• Exercise aim:
Using the listing below, work out how many lines contain the word "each", and respond with that number alone.

--

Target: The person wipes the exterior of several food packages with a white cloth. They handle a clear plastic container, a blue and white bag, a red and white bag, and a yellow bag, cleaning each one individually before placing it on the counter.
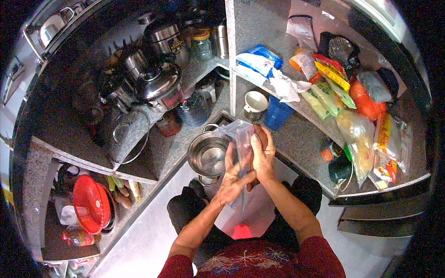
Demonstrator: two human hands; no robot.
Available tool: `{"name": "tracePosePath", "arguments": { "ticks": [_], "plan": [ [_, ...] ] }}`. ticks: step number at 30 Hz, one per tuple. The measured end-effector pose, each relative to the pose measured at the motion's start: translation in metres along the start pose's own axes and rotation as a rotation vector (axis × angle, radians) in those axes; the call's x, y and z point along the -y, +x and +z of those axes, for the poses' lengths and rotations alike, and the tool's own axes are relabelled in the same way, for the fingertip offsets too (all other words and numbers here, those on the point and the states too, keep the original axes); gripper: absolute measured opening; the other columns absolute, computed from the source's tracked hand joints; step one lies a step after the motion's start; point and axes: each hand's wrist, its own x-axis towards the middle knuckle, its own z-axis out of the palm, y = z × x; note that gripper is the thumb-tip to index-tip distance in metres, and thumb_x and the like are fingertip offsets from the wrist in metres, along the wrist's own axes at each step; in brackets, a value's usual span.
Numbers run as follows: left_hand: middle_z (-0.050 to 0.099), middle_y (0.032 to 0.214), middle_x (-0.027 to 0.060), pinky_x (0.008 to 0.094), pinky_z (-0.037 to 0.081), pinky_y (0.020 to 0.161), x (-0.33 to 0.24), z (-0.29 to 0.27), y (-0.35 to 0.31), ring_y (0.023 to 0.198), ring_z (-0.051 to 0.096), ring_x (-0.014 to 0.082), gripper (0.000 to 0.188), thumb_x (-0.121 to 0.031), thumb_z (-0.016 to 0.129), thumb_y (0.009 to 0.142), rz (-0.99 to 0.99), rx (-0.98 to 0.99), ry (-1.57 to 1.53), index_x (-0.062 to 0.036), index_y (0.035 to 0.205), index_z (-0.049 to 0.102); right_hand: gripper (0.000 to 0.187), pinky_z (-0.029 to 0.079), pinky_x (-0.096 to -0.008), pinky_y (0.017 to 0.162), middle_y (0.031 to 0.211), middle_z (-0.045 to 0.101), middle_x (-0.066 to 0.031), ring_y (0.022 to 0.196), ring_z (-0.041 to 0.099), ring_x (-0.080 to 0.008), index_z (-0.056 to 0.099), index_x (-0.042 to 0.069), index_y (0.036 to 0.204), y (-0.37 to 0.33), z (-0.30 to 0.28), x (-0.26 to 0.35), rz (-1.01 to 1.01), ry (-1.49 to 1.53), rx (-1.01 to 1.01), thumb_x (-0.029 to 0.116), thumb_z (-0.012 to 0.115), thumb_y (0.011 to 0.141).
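Between my two hands is a clear plastic container (237, 131), see-through and box-like, tilted, with its exact kind hard to make out. My left hand (235, 180) has its fingers against the container's lower left side. On the other side my right hand (263, 160) grips it, with some fingers hidden behind. Just left of the container, a steel pot (191, 157) with two loop handles stands in the corner, and the container's upper edge overlaps its rim in view. A white cup (256, 101) and a blue plastic container (278, 114) sit beyond my hands.
Stone shelves curve around both sides. At left are a lidded steel pot (160, 85), stacked dishes (193, 110) and a red plastic basket (88, 204). The right shelf holds several food bags (354, 134), a white cloth (287, 85) and a dark green mug (340, 170).
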Motion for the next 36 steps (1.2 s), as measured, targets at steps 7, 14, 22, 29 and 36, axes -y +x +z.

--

• Expected answer:
2